Each line from the one with "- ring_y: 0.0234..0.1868" to the final line of the data must be reproduced exactly, and no other line may appear.

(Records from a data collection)
☆ ☆ ☆

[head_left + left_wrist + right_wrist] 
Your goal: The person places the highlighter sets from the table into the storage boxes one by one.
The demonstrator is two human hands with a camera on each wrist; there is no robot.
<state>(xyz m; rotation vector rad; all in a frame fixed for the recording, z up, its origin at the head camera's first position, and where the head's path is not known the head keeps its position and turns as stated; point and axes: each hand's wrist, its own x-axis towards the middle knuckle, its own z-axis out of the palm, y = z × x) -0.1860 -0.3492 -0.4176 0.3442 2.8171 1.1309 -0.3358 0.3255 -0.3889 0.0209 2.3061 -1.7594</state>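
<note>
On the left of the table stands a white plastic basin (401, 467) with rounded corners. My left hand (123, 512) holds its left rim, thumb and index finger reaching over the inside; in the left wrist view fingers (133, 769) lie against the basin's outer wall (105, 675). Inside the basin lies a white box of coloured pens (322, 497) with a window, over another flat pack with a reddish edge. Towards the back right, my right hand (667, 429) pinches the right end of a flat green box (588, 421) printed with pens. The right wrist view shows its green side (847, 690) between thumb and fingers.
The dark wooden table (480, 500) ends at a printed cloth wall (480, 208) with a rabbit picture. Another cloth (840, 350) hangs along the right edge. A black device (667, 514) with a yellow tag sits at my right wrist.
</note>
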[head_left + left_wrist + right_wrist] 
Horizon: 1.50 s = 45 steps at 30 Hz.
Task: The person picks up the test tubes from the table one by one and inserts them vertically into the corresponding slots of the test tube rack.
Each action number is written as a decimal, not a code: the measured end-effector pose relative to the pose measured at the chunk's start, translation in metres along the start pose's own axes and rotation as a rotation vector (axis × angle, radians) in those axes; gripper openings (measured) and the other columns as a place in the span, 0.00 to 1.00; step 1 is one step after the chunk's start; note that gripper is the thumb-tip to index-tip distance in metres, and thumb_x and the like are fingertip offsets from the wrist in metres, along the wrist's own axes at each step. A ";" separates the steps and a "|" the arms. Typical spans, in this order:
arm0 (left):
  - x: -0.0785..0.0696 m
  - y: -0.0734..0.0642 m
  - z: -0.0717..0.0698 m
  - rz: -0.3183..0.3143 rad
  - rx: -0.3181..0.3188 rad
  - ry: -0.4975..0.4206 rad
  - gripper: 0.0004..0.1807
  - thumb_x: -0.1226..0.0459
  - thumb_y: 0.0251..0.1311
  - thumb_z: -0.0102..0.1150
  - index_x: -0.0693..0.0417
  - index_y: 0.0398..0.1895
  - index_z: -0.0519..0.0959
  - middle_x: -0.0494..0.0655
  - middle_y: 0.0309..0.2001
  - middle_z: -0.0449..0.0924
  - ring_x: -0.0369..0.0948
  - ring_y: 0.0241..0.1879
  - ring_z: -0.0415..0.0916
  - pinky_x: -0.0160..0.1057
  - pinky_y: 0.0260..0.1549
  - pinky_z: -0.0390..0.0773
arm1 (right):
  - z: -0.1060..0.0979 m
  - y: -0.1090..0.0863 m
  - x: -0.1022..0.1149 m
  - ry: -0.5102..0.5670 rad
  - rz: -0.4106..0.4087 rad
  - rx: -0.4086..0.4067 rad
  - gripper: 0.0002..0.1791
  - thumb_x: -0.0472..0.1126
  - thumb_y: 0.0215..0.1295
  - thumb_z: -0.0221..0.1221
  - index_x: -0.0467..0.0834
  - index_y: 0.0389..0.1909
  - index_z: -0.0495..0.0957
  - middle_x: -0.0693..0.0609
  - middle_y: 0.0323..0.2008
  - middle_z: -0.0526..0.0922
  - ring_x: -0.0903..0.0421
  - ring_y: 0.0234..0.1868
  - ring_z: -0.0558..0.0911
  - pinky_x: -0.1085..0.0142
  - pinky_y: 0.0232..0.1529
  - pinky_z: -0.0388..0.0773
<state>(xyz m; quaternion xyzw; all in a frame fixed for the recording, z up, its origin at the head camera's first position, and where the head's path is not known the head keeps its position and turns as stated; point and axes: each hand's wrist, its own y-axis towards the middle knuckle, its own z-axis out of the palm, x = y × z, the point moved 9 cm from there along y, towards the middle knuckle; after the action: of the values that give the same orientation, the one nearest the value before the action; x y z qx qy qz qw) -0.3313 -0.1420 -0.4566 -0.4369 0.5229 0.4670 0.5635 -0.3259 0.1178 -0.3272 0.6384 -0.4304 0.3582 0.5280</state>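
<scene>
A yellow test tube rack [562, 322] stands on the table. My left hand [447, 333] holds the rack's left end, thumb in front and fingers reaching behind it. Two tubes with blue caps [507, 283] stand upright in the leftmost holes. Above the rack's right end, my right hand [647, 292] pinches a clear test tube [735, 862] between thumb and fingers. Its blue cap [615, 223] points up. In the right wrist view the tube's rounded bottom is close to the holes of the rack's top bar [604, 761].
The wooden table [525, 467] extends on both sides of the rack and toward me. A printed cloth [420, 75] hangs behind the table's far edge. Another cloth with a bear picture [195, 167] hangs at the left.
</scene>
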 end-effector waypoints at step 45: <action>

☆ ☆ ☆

§ **RESULT OF THIS TASK**:
  - ring_y: 0.0234..0.1868
  - ring_z: -0.0558..0.0911
  - pinky_x: -0.1085..0.0142
  - pinky_y: 0.0232..0.1529
  - pinky_z: -0.0388..0.0773
<state>(xyz m; quaternion xyzw; all in a frame fixed for the recording, z up, its origin at the head camera's first position, and where the head's path is not known the head keeps its position and turns as stated; point and axes: each hand's wrist, its own y-axis towards the middle knuckle, its own z-axis out of the palm, x = y × z, the point moved 9 cm from there along y, towards the middle knuckle; after the action: of the values that give the same orientation, the one nearest the value before the action; x y z qx qy qz qw) -0.3313 -0.1420 -0.4566 -0.4369 0.5229 0.4670 0.5635 -0.3259 0.1178 -0.3272 0.6384 -0.4304 0.3582 0.5280</state>
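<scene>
A yellow test tube rack [562, 322] stands on the table. My left hand [447, 333] holds the rack's left end, thumb in front and fingers reaching behind it. Two tubes with blue caps [507, 283] stand upright in the leftmost holes. Above the rack's right end, my right hand [647, 292] pinches a clear test tube [735, 862] between thumb and fingers. Its blue cap [615, 223] points up. In the right wrist view the tube's rounded bottom is close to the holes of the rack's top bar [604, 761].
The wooden table [525, 467] extends on both sides of the rack and toward me. A printed cloth [420, 75] hangs behind the table's far edge. Another cloth with a bear picture [195, 167] hangs at the left.
</scene>
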 end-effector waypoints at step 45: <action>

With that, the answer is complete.